Il devient nécessaire que les pouvoirs publics prennent des décisions rapides quand à l'amélioration de cette desserte ferroviaire qui participe également à la mise en valeur de ses territoires ruraux.
Négliger d'une telle façon les services aux usagers n'est pas admissible et il n'est pas acceptable de laisser ainsi se détériorer cet outil d'aménagement du territoire.
Elle espère pouvoir être rassurée et lui demande de lui préciser les initiatives que le Gouvernement compte prendre pour que la SNCF soit rappelée à ses obligations de service public afin d'acheminer, dans les plus brefs délais et dans conditions acceptables les utilisateurs.

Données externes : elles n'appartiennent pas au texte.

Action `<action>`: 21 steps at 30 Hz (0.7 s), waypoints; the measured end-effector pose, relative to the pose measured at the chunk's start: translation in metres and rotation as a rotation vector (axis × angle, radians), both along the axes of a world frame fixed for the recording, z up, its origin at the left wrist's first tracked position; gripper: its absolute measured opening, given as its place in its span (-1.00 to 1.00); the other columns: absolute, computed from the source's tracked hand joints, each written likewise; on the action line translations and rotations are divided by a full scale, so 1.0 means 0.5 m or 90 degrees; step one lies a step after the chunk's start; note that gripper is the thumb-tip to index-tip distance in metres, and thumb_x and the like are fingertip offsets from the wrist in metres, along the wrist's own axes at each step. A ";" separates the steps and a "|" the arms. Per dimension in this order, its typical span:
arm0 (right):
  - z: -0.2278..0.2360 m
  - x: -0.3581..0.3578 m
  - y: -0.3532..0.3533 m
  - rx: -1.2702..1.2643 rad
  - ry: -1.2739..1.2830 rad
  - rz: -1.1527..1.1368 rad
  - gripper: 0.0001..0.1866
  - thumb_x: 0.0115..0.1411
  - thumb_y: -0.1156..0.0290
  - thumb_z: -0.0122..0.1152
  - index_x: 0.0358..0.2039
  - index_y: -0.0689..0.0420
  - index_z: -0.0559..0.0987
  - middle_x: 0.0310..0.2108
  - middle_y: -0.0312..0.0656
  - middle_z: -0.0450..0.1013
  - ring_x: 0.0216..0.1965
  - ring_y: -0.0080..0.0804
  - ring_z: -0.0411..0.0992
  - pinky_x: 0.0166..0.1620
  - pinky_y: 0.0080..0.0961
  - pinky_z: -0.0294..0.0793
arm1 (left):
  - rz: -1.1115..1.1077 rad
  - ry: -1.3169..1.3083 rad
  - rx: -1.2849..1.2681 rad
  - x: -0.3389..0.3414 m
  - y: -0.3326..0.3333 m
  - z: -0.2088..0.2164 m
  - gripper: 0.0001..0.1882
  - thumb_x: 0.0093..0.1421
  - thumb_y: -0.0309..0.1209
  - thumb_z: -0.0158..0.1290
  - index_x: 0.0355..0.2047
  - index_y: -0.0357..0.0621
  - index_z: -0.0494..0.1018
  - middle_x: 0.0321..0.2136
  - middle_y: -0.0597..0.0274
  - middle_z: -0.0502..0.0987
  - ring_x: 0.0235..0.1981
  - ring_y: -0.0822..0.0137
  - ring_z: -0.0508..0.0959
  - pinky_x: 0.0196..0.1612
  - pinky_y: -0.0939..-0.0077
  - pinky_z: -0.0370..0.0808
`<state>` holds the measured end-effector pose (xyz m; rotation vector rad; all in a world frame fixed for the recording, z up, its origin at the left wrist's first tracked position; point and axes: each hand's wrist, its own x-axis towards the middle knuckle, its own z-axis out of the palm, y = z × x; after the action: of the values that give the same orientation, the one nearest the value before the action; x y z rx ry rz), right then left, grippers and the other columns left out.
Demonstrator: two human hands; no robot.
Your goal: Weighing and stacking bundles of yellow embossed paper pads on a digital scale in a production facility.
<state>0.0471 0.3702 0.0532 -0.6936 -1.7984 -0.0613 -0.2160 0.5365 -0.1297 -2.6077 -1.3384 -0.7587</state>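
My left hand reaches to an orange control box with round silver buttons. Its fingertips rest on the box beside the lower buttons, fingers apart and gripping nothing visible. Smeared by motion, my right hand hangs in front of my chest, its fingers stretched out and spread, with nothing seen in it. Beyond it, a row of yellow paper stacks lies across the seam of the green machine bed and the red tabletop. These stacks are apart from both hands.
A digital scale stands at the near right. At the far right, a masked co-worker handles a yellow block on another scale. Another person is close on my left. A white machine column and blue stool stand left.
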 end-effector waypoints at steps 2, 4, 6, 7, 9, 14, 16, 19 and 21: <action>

Réponse du Ministère chargé des transports, de la mer et de la pêche

publiée dans le JO Sénat du 04/04/2013 - page 1093

Dans l'objectif d'améliorer les réseaux existants, un programme de rénovation et de modernisation visant à régénérer les lignes vieillissantes du réseau ferré national a été engagé par Réseau ferré de France (RFF). L'axe dit « POLT » est pleinement concerné par ce programme : entre 2004 et 2016, RFF y aura investi 460 millions d'euros pour renouveler et pérenniser l'ensemble des composants de la ligne. En 2013, 70 millions d'euros de travaux seront réalisés mais, malgré les efforts déployés par RFF pour organiser les travaux et les concentrer dans des créneaux horaires prédéterminés et minimiser ainsi les répercussions de ces chantiers sur les circulations, ces interventions nécessiteront d'aménager les horaires des trains, parfois sur de longues périodes, en fonction de la durée des chantiers. Si ces travaux sont effectivement pénalisants à court terme, ils sont indispensables pour assurer sur le long terme la pérennité d'une desserte ferroviaire de qualité. S'agissant du projet de LGV Poitiers-Limoges, la décision ministérielle du 6 février 2012 dernier a retenu un tracé de référence sur la totalité du linéaire ainsi que les grandes fonctionnalités de la ligne. Les études et procédures préalables à l'enquête publique se poursuivent actuellement. Cette opération fait actuellement l'objet d'un examen par la Commission « Mobilité 21 » chargée de hiérarchiser et de mettre en perspective les nombreux projets d'infrastructure figurant dans le projet de schéma national des infrastructures de transports (SNIT). En effet, le SNIT présenté à l'automne 2011 par le précédent Gouvernement comporte un montant évalué à 245 milliards d'euros d'opérations et projets divers - dont 88 milliards à la charge de l'État et 56 milliards d'euros à la charge des collectivités territoriales - à réaliser sur 25 ans. Or, ce projet de schéma ne dit rien ni sur les priorités, ni sur les solutions de financement nécessaires à sa réalisation. Il est donc apparu nécessaire d'établir un diagnostic global sur la pertinence et la faisabilité du projet de SNIT, au vu de la situation actuelle et des perspectives de nos finances publiques, mais également de la priorité que le Gouvernement entend donner aux transports du quotidien, à la réduction de la fracture territoriale et à la rénovation des réseaux existants. C'est dans ce cadre des travaux de cette Commission, dont les conclusions sont attendues d'ici la fin du 1er semestre 2013, que sera examiné le projet de LGV Poitiers-Limoges.